They say, “Your Children will be your Greatest Teachers”.
If they mean that in having children, you will learn about things that you never wanted to know… they would be right.
For the 2nd time this calender year, I am faced with learning about something I never thought would cross my path. Attention Deficit Hyper-activity Disorder.
Can I just say right now, I Do Not Like The Name.
I don’t like it one bit.
I don’t like the word “Disorder”. Or the word “Deficit”. They have such a negative connotation to me. I don’t like it. Not one bit.
Barry’s girlfriend, Rhonda, told Barry that Russell had this condition. Rhonda is not a doctor. Nor a nurse. Nor a therapist. She is substitute teacher, and she told Barry that she was sure that RJ had this. Now, as much as I am not too thrilled with another woman parenting my child. And I do have many issues with the way that Barry has brought another person into our children’s lives, without so much as a “How do you do.” And as reluctant as I was about our children being labeled in such a fashion…. I will be the bigger person here and say, “Rhonda was right.”
It started with me realizing that Russell needed to repeat the 3rd grade. Heck I wanted him to repeat the 2nd grade, after a few weeks in 3rd grade, to help him. I knew that he was struggling by Labor Day, just 3 weeks into the school year. But I had to wait it out. So I did.
Then I went round – after round – with the principle, Mrs. Billar, about him repeating this past 3rd grade year. Even going so far as to call the school board. I had him held back. Even though he officially passed, due to the FCAT test… which he told me, he simply guessed each answer on. He guessed and managed to get just the right number of points 198 to pass. If he had 197, there would have been no fight.
I did this – against Barry’s wanting – tough shit for him. But on the condition that I would have him tested for ADHD.
So I went do see Dr. Kelly – his pediatrician. She gave me the forms to fill out. Some for Barry. Some for my mom. Some for his therapist. Some for his last year’s teacher. She told me that this was mute point, as I would not be able to get his teacher to fill out forms, in the summer. She underestimated me.
When I turned in all the forms, in July, she called me to tell me that she was impressed. Surprised that it could be done. Yet, impressed that I was that tenacious.
She also tested him for every thing under the sun. 7 vials of blood work taken. 28 different tests. To rule out a biological cause for his difficulties. Like a thyroid problem. Which I would like to have had, so that I could blame Barry for it.
I did not get my wish.
On August 11th I got Russell’s diagnosis. Attention Deficit Hyper-activity Disorder. Or Disease.
We talked on the phone for nearly an hour. I had a BUNCH of questions as you can imagine. She gave me a prescription for a drug
and at my insistence, one for Behavior therapy.

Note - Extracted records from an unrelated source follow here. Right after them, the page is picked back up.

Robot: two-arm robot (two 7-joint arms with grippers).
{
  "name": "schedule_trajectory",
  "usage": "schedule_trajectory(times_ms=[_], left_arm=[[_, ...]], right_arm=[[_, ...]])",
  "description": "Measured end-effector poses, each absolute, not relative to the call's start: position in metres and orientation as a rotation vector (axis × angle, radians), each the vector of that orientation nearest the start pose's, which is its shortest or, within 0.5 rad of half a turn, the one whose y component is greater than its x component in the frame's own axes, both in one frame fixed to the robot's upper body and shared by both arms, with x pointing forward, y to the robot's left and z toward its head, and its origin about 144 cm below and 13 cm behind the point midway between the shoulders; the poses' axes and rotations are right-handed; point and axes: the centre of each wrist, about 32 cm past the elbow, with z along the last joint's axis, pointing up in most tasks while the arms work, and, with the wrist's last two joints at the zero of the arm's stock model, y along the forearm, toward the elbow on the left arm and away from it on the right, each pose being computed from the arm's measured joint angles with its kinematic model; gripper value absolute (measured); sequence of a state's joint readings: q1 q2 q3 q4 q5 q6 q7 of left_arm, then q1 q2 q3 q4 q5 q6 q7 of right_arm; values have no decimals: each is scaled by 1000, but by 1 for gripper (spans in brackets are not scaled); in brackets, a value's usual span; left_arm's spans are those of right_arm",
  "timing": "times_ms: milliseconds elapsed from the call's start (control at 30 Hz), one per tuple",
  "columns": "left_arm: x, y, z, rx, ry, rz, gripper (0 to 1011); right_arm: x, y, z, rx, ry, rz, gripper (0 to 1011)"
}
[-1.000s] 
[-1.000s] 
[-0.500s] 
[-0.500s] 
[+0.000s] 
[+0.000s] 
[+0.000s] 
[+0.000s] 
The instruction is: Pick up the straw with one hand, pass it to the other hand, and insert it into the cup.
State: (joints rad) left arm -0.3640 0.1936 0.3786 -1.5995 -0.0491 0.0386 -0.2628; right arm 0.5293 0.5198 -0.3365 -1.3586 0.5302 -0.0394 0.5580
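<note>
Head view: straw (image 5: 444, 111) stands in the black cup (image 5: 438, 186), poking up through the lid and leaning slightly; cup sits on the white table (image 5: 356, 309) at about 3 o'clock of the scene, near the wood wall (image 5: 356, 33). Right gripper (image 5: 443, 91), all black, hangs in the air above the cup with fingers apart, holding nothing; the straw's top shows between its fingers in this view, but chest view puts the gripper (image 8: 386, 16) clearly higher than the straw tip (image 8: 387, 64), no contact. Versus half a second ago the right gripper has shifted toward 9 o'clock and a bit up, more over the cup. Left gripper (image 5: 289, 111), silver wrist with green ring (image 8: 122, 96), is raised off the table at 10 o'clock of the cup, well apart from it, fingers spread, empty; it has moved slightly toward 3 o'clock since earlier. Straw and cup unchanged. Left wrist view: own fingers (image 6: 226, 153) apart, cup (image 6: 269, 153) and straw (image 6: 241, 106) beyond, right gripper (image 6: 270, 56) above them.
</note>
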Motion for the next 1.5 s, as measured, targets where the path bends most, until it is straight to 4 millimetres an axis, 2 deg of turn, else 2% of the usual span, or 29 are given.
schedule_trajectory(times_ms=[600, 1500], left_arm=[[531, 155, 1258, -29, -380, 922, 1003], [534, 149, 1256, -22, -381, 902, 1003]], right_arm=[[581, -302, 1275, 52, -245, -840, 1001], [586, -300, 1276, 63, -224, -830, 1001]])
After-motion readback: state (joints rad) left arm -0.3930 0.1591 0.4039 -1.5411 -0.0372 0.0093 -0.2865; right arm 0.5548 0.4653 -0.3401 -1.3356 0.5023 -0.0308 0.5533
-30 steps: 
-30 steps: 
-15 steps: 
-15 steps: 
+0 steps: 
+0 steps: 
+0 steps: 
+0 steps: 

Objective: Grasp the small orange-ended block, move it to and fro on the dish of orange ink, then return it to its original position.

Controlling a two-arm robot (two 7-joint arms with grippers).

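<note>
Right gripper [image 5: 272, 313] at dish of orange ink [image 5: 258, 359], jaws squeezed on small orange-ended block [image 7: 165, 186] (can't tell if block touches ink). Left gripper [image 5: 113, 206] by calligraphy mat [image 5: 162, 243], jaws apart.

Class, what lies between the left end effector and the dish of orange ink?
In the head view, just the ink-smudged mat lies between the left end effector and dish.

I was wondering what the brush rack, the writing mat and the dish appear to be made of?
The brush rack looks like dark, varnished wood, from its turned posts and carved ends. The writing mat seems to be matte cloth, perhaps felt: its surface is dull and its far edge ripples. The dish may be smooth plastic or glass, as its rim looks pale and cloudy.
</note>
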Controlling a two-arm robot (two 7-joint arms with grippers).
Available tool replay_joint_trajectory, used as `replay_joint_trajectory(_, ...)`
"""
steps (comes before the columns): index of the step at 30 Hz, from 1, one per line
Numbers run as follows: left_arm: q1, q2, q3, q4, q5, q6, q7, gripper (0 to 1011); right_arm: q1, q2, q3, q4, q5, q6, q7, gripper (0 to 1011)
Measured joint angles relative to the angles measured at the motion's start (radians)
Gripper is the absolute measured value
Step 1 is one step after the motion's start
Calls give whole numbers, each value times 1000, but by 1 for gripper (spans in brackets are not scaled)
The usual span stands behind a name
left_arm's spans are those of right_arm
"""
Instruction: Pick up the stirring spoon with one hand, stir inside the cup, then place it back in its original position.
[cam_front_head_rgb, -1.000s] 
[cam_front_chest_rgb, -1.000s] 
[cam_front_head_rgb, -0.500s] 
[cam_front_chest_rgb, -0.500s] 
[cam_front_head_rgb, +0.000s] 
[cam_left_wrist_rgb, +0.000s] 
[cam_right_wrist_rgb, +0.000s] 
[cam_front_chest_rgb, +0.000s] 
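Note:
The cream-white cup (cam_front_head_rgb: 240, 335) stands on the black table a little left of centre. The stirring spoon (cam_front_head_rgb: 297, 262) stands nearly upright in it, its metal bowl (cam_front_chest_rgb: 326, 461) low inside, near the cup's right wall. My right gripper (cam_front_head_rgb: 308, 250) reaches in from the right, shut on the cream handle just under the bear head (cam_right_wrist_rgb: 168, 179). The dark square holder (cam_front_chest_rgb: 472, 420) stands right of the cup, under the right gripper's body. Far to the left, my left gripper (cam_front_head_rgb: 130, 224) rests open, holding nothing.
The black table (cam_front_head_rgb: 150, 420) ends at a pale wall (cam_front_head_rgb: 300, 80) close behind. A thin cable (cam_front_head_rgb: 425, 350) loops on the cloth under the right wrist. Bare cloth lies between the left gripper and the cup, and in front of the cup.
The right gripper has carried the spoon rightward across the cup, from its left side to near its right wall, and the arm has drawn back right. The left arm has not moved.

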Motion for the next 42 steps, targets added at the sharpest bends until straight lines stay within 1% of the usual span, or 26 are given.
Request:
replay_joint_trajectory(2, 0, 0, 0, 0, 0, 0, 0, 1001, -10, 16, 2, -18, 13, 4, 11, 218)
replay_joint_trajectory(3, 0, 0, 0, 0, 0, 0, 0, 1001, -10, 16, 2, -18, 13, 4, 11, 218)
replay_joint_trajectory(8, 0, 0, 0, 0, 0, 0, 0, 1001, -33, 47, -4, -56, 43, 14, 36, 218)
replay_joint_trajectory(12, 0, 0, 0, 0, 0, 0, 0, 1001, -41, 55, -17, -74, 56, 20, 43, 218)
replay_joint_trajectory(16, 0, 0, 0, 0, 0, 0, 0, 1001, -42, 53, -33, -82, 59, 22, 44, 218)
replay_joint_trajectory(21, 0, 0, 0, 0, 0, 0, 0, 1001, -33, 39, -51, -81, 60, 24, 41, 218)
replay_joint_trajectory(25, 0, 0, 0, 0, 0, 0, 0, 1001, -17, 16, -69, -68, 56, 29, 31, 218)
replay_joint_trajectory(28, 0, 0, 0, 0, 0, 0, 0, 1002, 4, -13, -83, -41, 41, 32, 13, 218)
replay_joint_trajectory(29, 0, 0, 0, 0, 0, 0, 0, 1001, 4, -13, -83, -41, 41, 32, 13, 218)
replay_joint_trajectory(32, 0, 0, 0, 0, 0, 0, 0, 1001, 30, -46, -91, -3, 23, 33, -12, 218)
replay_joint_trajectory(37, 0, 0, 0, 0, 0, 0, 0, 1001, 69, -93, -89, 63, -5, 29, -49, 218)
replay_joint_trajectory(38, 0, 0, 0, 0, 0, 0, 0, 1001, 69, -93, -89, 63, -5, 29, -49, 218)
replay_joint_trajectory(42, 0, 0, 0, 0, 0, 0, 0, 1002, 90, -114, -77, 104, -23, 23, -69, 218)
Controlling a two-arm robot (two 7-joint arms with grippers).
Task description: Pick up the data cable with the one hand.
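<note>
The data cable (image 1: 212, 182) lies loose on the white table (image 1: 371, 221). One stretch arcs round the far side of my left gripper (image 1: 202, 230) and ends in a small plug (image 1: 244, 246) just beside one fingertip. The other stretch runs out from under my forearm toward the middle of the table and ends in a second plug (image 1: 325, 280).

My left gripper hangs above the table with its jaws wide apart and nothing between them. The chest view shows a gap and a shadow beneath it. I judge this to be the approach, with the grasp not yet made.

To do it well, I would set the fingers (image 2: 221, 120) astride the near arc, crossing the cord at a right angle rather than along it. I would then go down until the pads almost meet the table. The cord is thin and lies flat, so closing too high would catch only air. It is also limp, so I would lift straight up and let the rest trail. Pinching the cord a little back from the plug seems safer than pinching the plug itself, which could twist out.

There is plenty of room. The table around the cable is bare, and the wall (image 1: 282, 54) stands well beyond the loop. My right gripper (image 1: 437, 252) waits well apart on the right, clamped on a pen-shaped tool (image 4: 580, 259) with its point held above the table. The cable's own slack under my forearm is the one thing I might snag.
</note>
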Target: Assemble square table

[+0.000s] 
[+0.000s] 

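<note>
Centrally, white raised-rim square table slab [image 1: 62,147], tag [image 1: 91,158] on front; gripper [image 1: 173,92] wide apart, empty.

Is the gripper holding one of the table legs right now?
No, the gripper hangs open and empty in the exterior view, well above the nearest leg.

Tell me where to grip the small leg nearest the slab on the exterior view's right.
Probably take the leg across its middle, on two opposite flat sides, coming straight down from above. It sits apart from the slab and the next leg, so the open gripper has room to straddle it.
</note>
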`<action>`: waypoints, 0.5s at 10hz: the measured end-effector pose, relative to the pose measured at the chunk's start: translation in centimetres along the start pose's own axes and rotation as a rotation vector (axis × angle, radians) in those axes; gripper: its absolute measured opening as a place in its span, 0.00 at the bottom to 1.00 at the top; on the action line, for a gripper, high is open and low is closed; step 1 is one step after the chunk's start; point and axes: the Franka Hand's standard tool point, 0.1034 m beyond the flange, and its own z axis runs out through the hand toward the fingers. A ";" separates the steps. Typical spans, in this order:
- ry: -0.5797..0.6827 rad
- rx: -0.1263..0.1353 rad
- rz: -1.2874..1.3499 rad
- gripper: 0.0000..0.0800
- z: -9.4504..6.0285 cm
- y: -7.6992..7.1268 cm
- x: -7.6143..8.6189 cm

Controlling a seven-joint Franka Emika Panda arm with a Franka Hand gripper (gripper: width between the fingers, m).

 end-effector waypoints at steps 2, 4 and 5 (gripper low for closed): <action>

I started researching. I bookmarked a bunch of websites. I started reading. I got books reserved for me at the library. I even bought books off of Amazon. I even got some information from the pharmacist, on the drug that she prescribed.
I wanted to blame all of this on Barry’s genetics. After all he is the one with a history of mental disorders in his family. He is the one with a history of depression, and bi-polar, and just plain crazy. Yet, As the Doctor described what its like in Russell’s brain… I realize that I would not get my wish for this either. Dr. Kelly described for me, what it has always been like in my brain.
Only she was talking about Russell’s.
It never occurred to me until that conversation, that there was anything different about my brain. That thinking things, all the time, and jumping from subject to subject, was what every body did. That everyone had moments where they zoned out and didn’t hear what another person was saying, unless looking directly at them, and focusing their attentions on that person. That all brains wandered around, and skipped to different subjects, if the person speaking was boring. That all people, thought thoughts, all the time. Even when just thinking “there’s nothing to think about” thoughts, when that was the case.
It used to drive Barry up the wall, and I can’t tell you how many arguments arose between us, because I would ask him a simple question: “Whatcha thinking?”
When he would reply, “Nothing.”
I never believed him.
I just assumed that all brains, thought things, all the time. You can’t have a person, who isn’t having a thought, 24/7. Its just not possible. I would get irritated by Barry’s answer. I accused him of hiding things from me, because there was no way that he wasn’t thinking some Thing. (*he usually was hiding something, but that is a different discussion of my marriage*)
So now we are here. We better understand what is happening for my son. Welcome to the world of A.D.H.D.